Tally how many lines in the data hold the word "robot", and give the result with no other text.

■ DATA FOR REVIEW ■
________________________

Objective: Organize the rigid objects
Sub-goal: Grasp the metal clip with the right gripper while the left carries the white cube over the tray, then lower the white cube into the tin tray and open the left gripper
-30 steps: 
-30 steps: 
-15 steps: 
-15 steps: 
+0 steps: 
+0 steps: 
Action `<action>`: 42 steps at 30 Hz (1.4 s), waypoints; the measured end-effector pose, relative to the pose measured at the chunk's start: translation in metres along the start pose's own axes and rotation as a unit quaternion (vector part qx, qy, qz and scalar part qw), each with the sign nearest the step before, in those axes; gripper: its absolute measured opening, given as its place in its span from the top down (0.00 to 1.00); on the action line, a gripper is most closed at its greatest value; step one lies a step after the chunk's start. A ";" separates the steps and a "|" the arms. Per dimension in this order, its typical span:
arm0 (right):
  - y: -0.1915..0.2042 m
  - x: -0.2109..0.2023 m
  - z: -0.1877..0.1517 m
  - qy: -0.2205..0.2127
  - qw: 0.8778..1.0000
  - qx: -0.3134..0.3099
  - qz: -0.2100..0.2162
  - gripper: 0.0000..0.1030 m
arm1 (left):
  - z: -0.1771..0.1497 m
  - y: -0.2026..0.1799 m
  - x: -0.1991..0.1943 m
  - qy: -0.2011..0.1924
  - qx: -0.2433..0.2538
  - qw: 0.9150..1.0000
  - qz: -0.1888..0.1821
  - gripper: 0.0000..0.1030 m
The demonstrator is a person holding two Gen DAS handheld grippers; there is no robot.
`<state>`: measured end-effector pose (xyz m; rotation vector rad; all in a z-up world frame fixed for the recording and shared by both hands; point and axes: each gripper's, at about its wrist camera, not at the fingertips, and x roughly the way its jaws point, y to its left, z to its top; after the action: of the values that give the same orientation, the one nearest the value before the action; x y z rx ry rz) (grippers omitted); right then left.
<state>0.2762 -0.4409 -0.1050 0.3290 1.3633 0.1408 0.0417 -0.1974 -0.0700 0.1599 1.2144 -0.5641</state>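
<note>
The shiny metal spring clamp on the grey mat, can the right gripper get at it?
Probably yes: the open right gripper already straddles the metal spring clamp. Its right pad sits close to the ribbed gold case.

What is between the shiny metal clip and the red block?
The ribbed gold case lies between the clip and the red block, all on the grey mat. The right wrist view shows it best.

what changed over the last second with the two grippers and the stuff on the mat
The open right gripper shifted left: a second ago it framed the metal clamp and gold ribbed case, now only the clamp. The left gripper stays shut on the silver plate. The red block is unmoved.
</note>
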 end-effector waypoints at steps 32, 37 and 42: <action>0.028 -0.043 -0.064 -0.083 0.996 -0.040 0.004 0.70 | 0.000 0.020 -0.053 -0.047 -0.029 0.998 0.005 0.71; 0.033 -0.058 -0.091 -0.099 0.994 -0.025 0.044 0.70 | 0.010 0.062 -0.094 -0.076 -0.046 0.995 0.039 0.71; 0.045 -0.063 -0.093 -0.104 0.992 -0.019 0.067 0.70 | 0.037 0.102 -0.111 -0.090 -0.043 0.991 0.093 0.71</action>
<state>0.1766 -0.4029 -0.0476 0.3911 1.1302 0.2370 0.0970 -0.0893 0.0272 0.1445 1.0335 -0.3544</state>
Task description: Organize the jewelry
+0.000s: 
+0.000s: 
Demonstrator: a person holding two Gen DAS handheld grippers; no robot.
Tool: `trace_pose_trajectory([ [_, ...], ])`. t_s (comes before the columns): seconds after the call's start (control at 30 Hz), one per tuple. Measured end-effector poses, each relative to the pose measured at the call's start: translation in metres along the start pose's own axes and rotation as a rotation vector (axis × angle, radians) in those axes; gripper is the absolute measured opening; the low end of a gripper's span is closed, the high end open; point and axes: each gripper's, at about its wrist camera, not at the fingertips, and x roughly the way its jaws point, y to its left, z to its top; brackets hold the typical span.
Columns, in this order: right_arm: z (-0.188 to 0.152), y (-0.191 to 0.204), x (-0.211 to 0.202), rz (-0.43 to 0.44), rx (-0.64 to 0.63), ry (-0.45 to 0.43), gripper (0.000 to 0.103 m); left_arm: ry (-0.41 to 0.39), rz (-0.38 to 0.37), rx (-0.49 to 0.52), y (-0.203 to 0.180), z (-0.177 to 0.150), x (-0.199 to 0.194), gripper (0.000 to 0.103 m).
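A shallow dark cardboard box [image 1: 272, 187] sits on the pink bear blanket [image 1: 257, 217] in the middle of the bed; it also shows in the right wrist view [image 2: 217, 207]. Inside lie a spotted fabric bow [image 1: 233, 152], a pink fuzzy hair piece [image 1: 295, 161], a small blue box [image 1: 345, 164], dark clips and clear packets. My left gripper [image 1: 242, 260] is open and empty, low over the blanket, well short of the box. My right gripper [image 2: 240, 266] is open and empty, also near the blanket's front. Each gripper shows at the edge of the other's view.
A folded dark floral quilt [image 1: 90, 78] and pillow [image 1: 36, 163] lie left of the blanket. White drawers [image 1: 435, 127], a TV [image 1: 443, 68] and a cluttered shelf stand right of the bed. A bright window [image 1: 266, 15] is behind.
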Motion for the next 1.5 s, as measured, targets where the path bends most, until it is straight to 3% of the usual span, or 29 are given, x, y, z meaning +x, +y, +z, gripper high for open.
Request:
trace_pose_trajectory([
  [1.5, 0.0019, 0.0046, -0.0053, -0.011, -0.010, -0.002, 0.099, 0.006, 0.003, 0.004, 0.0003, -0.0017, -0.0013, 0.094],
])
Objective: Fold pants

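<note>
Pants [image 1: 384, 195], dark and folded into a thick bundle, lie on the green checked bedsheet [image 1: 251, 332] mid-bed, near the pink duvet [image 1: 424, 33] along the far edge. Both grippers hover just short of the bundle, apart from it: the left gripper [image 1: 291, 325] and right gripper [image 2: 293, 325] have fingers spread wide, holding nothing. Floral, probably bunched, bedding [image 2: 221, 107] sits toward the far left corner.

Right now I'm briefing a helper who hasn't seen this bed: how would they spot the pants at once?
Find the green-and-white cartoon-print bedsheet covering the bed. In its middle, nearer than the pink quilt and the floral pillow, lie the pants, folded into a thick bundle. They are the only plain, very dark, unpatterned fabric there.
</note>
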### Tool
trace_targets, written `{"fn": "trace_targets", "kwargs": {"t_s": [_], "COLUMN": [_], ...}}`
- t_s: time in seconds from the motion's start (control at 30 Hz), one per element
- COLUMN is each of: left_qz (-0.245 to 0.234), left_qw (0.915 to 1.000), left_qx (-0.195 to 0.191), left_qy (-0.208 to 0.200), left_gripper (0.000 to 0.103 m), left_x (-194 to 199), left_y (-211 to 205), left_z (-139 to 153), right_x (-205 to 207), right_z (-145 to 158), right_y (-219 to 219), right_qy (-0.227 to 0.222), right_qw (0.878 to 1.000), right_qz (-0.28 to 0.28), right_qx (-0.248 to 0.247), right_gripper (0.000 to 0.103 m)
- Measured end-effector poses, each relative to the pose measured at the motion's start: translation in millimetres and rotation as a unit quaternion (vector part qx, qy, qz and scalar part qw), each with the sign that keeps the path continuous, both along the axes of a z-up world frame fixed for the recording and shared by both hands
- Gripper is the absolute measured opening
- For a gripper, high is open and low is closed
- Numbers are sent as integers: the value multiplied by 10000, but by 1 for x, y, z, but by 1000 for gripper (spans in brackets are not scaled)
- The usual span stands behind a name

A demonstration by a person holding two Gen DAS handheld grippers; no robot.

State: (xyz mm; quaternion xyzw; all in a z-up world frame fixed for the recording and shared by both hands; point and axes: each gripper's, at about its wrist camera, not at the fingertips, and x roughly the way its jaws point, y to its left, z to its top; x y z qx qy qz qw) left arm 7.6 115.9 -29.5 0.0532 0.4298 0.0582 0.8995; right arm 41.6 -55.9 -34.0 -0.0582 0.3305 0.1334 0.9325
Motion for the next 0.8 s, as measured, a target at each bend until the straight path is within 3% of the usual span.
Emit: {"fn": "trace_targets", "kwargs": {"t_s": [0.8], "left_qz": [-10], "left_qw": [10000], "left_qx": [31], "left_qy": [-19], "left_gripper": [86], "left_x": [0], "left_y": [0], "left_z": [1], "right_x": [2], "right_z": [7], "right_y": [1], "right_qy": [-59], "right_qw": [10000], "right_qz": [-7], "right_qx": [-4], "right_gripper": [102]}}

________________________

■ TASK SOLUTION ■
3